Yardbarker 21 September, 2021 - 01:50am

Peyton and Eli Manning continue to produce the best broadcast for “Monday Night Football” possible.

The brothers were featured on ESPN2, giving their commentary of Monday night’s Detroit Lions-Green Bay Packers game. They brought in a slew of guests to join them. They offered sharp analysis as well as great wit throughout the game.

Early on, they also brought the conspiracy theories.

Peyton was noting how the Packers were running the ball frequently, which followed the suggestions he and Eli made to the team. He joked that Green Bay had them bugged.

“I feel like the Packers were listening to our conversation. I think our conversation was bugged, kind of like the Patriots used to do back in the day,” Peyton joked.

— Viral Sports (@NotScTop10plays) September 21, 2021

Peyton then took it further. He said that the New England Patriots used to have his locker bugged, so he wouldn’t discuss plays near it. Instead, he would go into the shower.

— Viral Sports (@NotScTop10plays) September 21, 2021

“Every time I played against New England, I used to talk to my receivers in the showers. Don’t talk about a play next to my locker because I know it’s bugged. I know it’s got a hot mic in there. Very strange to see seven guys hanging out in the shower,” Peyton said.
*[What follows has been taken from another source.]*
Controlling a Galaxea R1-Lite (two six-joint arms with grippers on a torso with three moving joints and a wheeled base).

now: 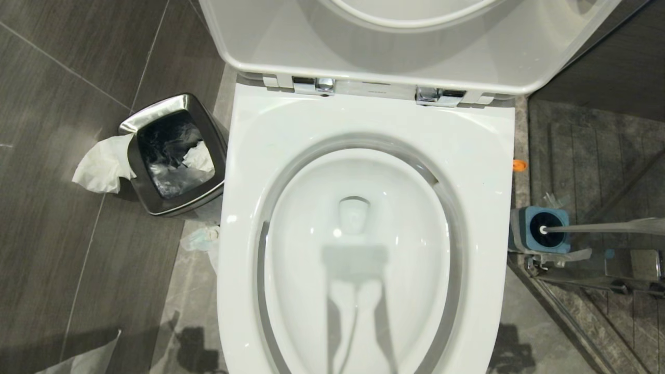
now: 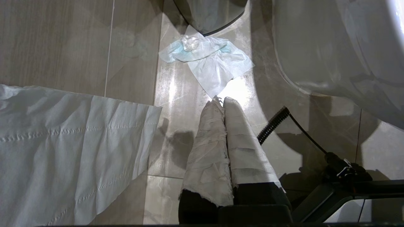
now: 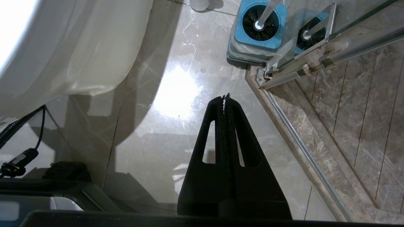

Was he being serious or joking? That’s up to you to decide.

Keep in mind, this is nothing new. Tony Dungy said in 2015 that Peyton feared the Patriots had his locker bugged. The Colts used to sweep for bugs when they played in New England. Many NFL teams used to do that but never found anything.

Maybe the Patriots were just in opponents’ heads.

This article first appeared on Larry Brown Sports and was syndicated with permission.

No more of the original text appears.